→ **EXERCISE DIRECTIONS**
Return the listing below verbatim. Pictures do not belong in the copy.

→ **MATERIAL PROVIDED**
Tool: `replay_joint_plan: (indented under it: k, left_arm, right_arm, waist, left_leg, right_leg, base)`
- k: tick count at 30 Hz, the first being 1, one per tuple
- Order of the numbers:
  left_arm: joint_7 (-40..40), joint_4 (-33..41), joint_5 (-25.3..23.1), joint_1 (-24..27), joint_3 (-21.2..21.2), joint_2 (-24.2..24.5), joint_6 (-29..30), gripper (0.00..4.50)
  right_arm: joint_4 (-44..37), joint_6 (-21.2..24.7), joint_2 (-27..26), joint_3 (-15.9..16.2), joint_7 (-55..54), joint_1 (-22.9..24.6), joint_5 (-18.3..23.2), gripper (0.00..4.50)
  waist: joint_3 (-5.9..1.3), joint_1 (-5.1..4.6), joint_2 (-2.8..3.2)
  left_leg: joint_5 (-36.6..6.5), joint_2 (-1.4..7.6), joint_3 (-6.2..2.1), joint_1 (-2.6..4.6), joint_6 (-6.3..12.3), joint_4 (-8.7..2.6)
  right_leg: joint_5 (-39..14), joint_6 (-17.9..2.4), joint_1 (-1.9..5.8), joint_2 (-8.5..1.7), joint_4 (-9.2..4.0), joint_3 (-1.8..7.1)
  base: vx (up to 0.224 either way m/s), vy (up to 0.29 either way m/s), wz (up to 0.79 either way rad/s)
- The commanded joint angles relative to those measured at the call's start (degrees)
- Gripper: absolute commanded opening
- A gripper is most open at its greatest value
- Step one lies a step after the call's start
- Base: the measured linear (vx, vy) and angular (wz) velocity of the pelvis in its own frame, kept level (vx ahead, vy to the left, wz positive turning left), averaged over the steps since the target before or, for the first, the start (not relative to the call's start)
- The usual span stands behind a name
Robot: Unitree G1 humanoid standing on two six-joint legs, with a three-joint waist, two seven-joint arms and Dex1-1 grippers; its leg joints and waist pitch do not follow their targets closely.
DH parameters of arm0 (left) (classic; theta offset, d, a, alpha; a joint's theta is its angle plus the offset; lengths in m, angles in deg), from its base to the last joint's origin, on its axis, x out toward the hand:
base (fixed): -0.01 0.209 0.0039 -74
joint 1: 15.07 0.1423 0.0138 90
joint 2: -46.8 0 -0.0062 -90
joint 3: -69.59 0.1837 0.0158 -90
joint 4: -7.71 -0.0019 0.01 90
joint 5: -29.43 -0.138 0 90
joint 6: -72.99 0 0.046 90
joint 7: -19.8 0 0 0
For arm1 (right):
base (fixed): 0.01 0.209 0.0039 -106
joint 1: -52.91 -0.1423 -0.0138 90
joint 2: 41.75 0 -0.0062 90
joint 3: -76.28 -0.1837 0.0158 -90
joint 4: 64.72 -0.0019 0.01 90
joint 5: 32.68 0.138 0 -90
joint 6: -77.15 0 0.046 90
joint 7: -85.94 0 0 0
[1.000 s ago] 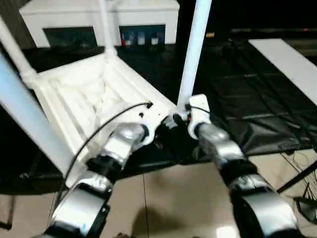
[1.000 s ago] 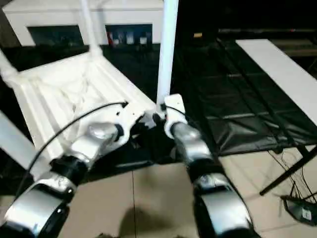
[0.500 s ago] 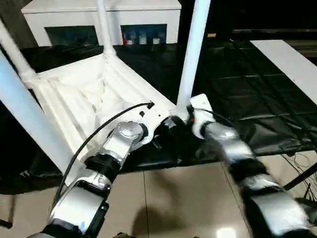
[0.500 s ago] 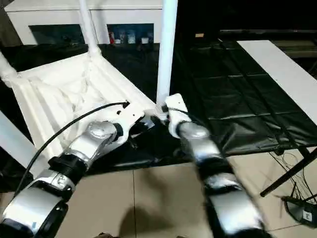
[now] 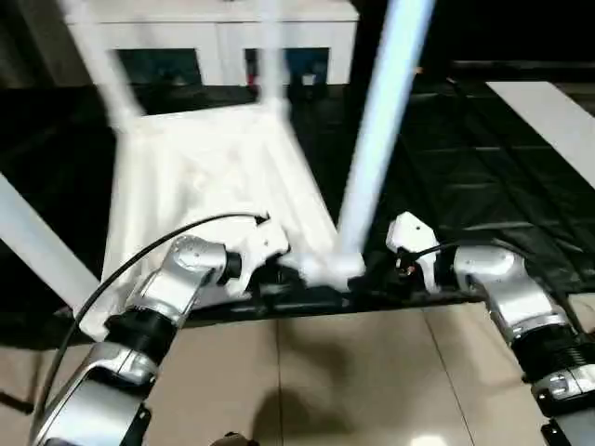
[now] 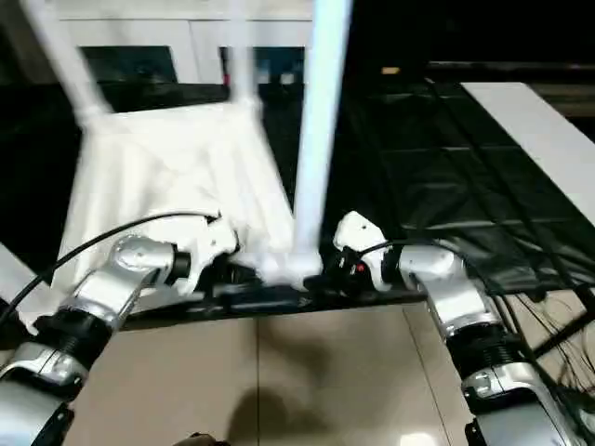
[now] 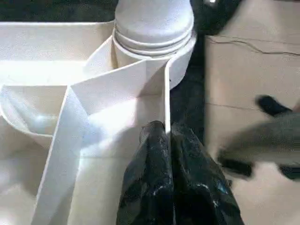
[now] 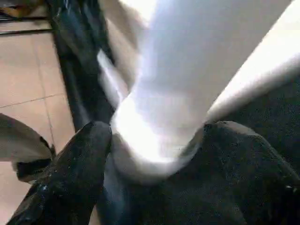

→ **YOUR SOLUTION**
Tool: `replay_joint_plan: (indented under it: k, left_arm, right_arm, waist, left_leg, right_leg, base)`
- k: tick count at 30 Hz, the first being 1, one per tuple
- Order of the numbers:
  left_arm: joint_7 (-40..40), joint_4 (-33..41), joint_5 (-25.3..23.1), joint_1 (-24..27), joint_3 (-21.2..21.2), joint_2 (-24.2..24.5), joint_6 (-29..30), gripper (0.00..4.50)
  right_arm: joint_4 (-44..37), joint_6 (-21.2..24.7), joint_2 (-27..26), joint_3 (-15.9..16.2), joint_7 (-55..54), joint_1 (-22.9..24.6), joint_5 (-18.3..23.2), gripper (0.00..4.50)
  waist: joint_3 (-5.9..1.3), joint_1 (-5.1..4.6), joint_2 (-2.8..3.2)
  left_leg: joint_5 (-36.6..6.5), joint_2 (-1.4..7.6), joint_3 (-6.2..2.1), joint_1 (-2.6..4.6), joint_6 (-6.3..12.3), joint_4 (-8.7..2.6)
  right_leg: joint_5 (-39..14), joint_6 (-17.9..2.4), joint_1 (-1.9..5.8), joint_2 (-8.5..1.7), joint_4 (-9.2..4.0), joint_3 (-1.8..7.1)
  base: vx (up to 0.224 either way m/s), vy (up to 0.29 either way m/s), wz (up to 0.79 either way rad/s)
- The commanded joint angles relative to those measured at the call's start (degrees)
- Gripper: absolute commanded opening
- A gripper is most open at its greatest value
- Step one lies a step after the call's start
- Base: the measured linear (vx, vy) and angular (wz) velocity of the pelvis in its own frame, kept level (vx ahead, vy to the left, wz positive turning left), averaged over the steps since the target before or, for the first, the start (not relative to the call's start)
- The usual span stands behind a name
Robot: Unitree G1 humanoid standing on two six-joint legs, with a three-joint waist, two seven-joint arms and Dex1-1 grippers; its leg joints and waist pitch do not follow their targets closely.
DH parameters of arm0 (left) (classic; theta offset, d, a, alpha; a joint's theta is its angle plus the offset; lengths in m, angles in deg), from its base to the last joint's origin, on its axis, x out toward the hand:
base (fixed): -0.01 0.209 0.0039 -74
joint 1: 15.07 0.1423 0.0138 90
joint 2: -46.8 0 -0.0062 -90
joint 3: -69.59 0.1837 0.0158 -90
joint 4: -7.71 -0.0019 0.01 90
joint 5: -29.43 -0.138 0 90
joint 6: -72.99 0 0.046 90
joint 7: -19.8 0 0 0
For arm1 (right):
base (fixed): 0.01 0.209 0.0039 -106
joint 1: -52.91 -0.1423 -0.0138 90
joint 2: 41.75 0 -0.0062 90
joint 3: -76.28 -0.1837 0.0158 -90
joint 4: 64.72 -0.0019 0.01 90
joint 5: 32.68 0.138 0 -90
joint 6: -77.15 0 0.046 90
joint 7: -85.94 0 0 0
[1.000 s ago] 
[1.000 s ago] 
[0.500 s ago] 
[0.500 s ago] 
[now] 
[now] 
[now] 
[now] 

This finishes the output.